→ What you have to do: Please copy out the full listing that follows exactly; no picture belongs in the copy.

→ Raw data:
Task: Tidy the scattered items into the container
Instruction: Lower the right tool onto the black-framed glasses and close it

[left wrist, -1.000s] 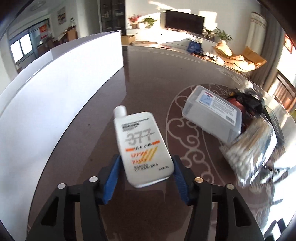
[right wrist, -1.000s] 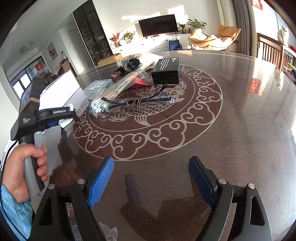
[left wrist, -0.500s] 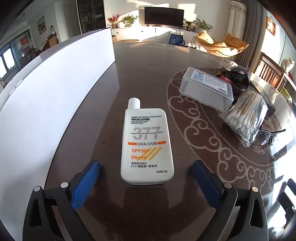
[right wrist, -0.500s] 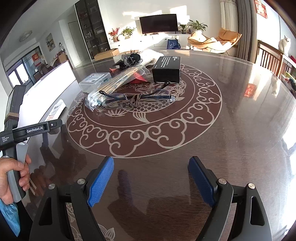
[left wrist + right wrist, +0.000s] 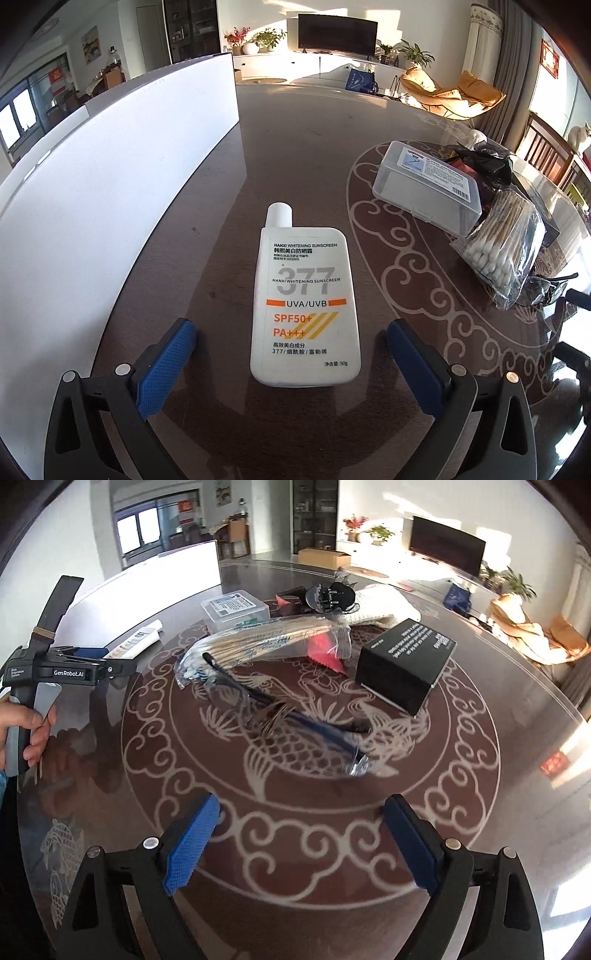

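Note:
A white sunscreen bottle (image 5: 304,310) lies flat on the dark table, cap pointing away. My left gripper (image 5: 290,332) is open, its blue pads (image 5: 166,365) well clear of the bottle's sides. The white container (image 5: 110,184) stands along the left. In the right wrist view my right gripper (image 5: 302,805) hovers over the table with its jaws opening and nothing between them. Beyond it lie dark-framed glasses (image 5: 280,709), a bag of cotton swabs (image 5: 266,642), a black box (image 5: 406,664) and a clear plastic box (image 5: 234,607).
A hand (image 5: 22,723) holds the left gripper's handle at the left edge of the right wrist view. A black plug (image 5: 328,596), a red packet (image 5: 325,650) and a white cloth (image 5: 380,605) lie behind the swabs. The table's glass top carries a fish pattern (image 5: 295,746).
The left jaws opened and let go of the sunscreen bottle, which went from tilted in the grip to flat on the table. The right gripper swung and rolled toward the glasses and widened slightly.

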A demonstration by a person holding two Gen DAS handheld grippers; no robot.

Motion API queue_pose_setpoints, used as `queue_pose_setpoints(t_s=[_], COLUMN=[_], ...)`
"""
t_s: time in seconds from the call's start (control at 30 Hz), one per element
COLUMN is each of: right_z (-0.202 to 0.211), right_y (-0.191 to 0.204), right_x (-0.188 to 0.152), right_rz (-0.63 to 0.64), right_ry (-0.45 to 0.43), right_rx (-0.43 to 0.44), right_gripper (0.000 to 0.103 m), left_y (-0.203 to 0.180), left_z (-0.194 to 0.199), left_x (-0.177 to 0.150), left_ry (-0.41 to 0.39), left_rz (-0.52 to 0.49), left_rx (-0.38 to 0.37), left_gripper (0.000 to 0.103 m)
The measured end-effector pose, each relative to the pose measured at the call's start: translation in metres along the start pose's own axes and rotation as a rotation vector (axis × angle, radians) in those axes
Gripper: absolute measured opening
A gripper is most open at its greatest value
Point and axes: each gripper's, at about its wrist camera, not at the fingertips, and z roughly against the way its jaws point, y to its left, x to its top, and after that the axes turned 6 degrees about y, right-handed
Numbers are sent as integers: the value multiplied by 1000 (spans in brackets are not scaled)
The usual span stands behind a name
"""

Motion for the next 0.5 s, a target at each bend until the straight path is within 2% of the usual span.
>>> queue_pose_setpoints(t_s=[0.2,0.4,0.47,0.5], right_z=[-24,-35,-33,-31], right_y=[-10,15,23,27], right_x=[39,59,60,60], right_rz=[117,151,155,163], right_ry=[-8,35,39,37], right_rx=[71,79,83,87], right_gripper=[92,88,75,56], left_y=[1,5,6,5], left_z=[1,-3,-4,-5], left_x=[-1,8,10,11], left_ry=[-1,3,-3,-5], left_rz=[-1,-66,-76,-80], left_rx=[-2,-35,-39,-42], left_gripper=[103,103,103,103])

→ Result below:
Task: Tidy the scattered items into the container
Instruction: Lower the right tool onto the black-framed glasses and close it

[left wrist, -1.000s] 
[right wrist, -1.000s] 
[left wrist, -0.500s] 
[right wrist, -0.500s] 
[left wrist + right wrist, +0.000s] 

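Note:
A white sunscreen bottle (image 5: 304,310) lies flat on the dark table, cap pointing away. My left gripper (image 5: 290,332) is open, its blue pads (image 5: 166,365) well clear of the bottle's sides. The white container (image 5: 110,184) stands along the left. In the right wrist view my right gripper (image 5: 302,805) hovers over the table with its jaws opening and nothing between them. Beyond it lie dark-framed glasses (image 5: 280,709), a bag of cotton swabs (image 5: 266,642), a black box (image 5: 406,664) and a clear plastic box (image 5: 234,607).
A hand (image 5: 22,723) holds the left gripper's handle at the left edge of the right wrist view. A black plug (image 5: 328,596), a red packet (image 5: 325,650) and a white cloth (image 5: 380,605) lie behind the swabs. The table's glass top carries a fish pattern (image 5: 295,746).
The left jaws opened and let go of the sunscreen bottle, which went from tilted in the grip to flat on the table. The right gripper swung and rolled toward the glasses and widened slightly.
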
A demonstration by a person holding two Gen DAS handheld grippers; no robot.

Motion API queue_pose_setpoints, used as `queue_pose_setpoints(t_s=[_], COLUMN=[_], ...)`
"""
t_s: time in seconds from the call's start (control at 30 Hz), one per element
COLUMN is each of: right_z (-0.202 to 0.211), right_y (-0.191 to 0.204), right_x (-0.188 to 0.152), right_rz (-0.63 to 0.64), right_ry (-0.45 to 0.43), right_rx (-0.43 to 0.44), right_gripper (0.000 to 0.103 m), left_y (-0.203 to 0.180), left_z (-0.194 to 0.199), left_x (-0.177 to 0.150), left_ry (-0.41 to 0.39), left_rz (-0.52 to 0.49), left_rx (-0.38 to 0.37), left_gripper (0.000 to 0.103 m)
The measured end-effector pose, each relative to the pose measured at the call's start: translation in metres along the start pose's own axes and rotation as a rotation vector (axis × angle, radians) in those axes
Gripper: absolute measured opening
A gripper is most open at its greatest value
Point and axes: each gripper's, at about its wrist camera, not at the fingertips, and z roughly against the way its jaws point, y to its left, x to its top, and after that the axes turned 6 degrees about y, right-handed
Numbers are sent as integers: the value multiplied by 1000 (spans in brackets are not scaled)
The usual span stands behind a name
"""

Motion for the next 0.5 s, a target at each bend until the straight path is within 2% of the usual span.
>>> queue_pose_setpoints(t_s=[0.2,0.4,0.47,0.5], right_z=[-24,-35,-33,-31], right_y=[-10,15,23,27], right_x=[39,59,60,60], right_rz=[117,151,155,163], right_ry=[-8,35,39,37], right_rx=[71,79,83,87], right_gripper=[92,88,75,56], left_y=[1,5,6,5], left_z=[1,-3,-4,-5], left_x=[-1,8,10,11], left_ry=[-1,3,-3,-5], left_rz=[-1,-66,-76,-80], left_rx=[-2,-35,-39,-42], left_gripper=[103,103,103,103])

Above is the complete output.